Exercise directions: Using the material below, print the line that contains "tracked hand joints", the line that contains "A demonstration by", and every line in between, exactly and nothing else.

Provided material:

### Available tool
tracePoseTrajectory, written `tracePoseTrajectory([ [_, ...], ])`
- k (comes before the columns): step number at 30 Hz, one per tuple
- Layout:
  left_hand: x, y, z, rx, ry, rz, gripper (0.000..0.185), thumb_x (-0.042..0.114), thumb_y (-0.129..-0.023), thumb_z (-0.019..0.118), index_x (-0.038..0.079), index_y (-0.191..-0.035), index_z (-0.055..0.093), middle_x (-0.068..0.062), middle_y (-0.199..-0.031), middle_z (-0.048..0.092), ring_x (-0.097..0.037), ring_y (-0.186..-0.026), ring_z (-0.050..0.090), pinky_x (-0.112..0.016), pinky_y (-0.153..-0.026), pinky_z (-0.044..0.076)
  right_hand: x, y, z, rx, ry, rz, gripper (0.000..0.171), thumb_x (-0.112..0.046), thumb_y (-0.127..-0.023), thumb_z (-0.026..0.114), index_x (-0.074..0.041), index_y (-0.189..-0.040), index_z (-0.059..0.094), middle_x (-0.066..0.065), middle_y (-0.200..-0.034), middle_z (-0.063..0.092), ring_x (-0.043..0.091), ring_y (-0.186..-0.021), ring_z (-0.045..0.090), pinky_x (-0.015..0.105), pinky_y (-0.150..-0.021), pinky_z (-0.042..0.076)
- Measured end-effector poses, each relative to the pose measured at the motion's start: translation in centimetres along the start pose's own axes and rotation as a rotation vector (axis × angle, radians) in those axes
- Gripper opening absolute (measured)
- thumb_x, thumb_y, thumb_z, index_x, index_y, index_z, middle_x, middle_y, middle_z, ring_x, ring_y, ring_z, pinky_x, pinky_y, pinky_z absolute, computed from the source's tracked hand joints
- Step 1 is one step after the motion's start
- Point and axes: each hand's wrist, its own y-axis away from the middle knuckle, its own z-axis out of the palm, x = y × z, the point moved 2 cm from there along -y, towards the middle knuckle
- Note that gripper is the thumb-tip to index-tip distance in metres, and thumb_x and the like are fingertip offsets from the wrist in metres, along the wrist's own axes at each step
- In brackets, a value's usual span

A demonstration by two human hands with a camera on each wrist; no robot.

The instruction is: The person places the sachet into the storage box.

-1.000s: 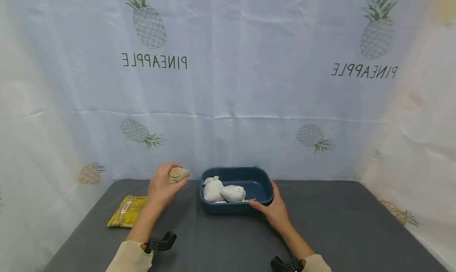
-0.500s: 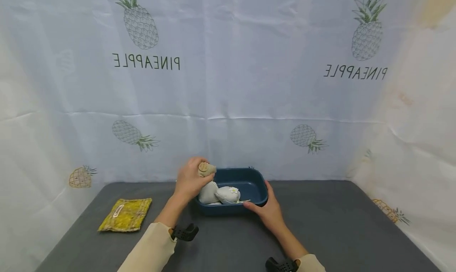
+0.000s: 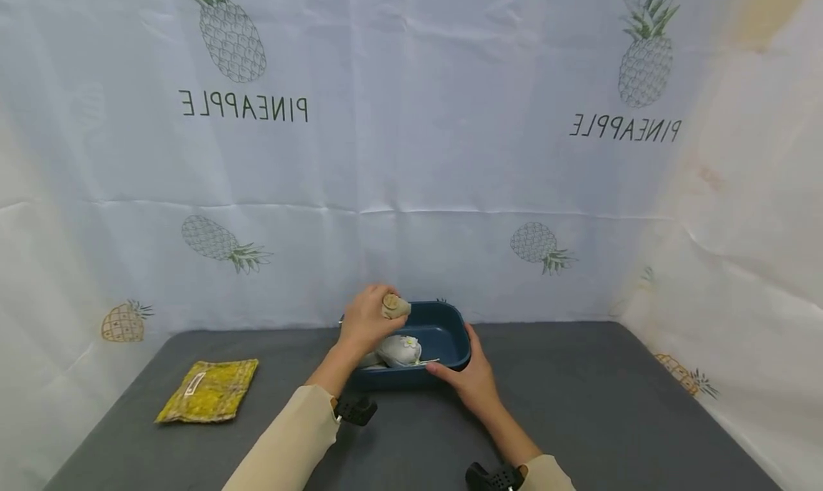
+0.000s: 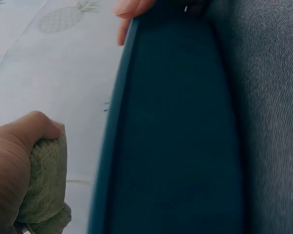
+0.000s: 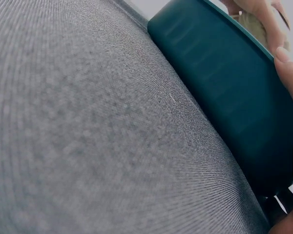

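Note:
Over the left part of a dark blue plastic bin (image 3: 388, 381), my left hand (image 3: 365, 321) grips a small beige-green cloth sachet (image 3: 395, 306) with a round tan patch on it. In the left wrist view the sachet (image 4: 46, 180) shows its gathered cloth, held under my thumb beside the bin's rim. My right hand (image 3: 474, 380) holds the bin's right end, thumb on the near rim and fingers round the side. Inside the bin lies a white sachet with a small flower (image 3: 400, 350). More white sachets at the left end are mostly hidden by my left hand.
A flat yellow patterned packet (image 3: 208, 391) lies to the left on the grey tabletop (image 3: 579, 405). A pale pineapple-print curtain (image 3: 411, 119) hangs close behind the table's far edge and along both sides.
My left hand has carried the beige-green sachet rightward, from left of the bin to above its left part. My right hand keeps its hold on the bin. The head view has shifted slightly.

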Motion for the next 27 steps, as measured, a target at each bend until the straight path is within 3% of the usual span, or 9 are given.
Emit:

Output of the task:
- thumb_x, thumb_y, thumb_z, index_x, index_y, index_z, middle_x, middle_y, middle_z, ring_x, ring_y, ring_z, pinky_x, pinky_y, pinky_z absolute, computed from the source's tracked hand joints
- Step 1 is one step after the motion's start
- Point and axes: each hand's wrist, its own y-axis away from the middle knuckle, its own z-axis out of the palm, x = y × z, the point moved 2 cm from there along -y, towards the middle knuckle
- Note that gripper is the thumb-tip to index-tip distance in metres, and thumb_x and the like are fingertip offsets from the wrist in metres, along the wrist's own axes at each step
- In brackets, a value's usual span

A demonstration by two human hands with a camera on each wrist; no robot.

The exercise is now finished.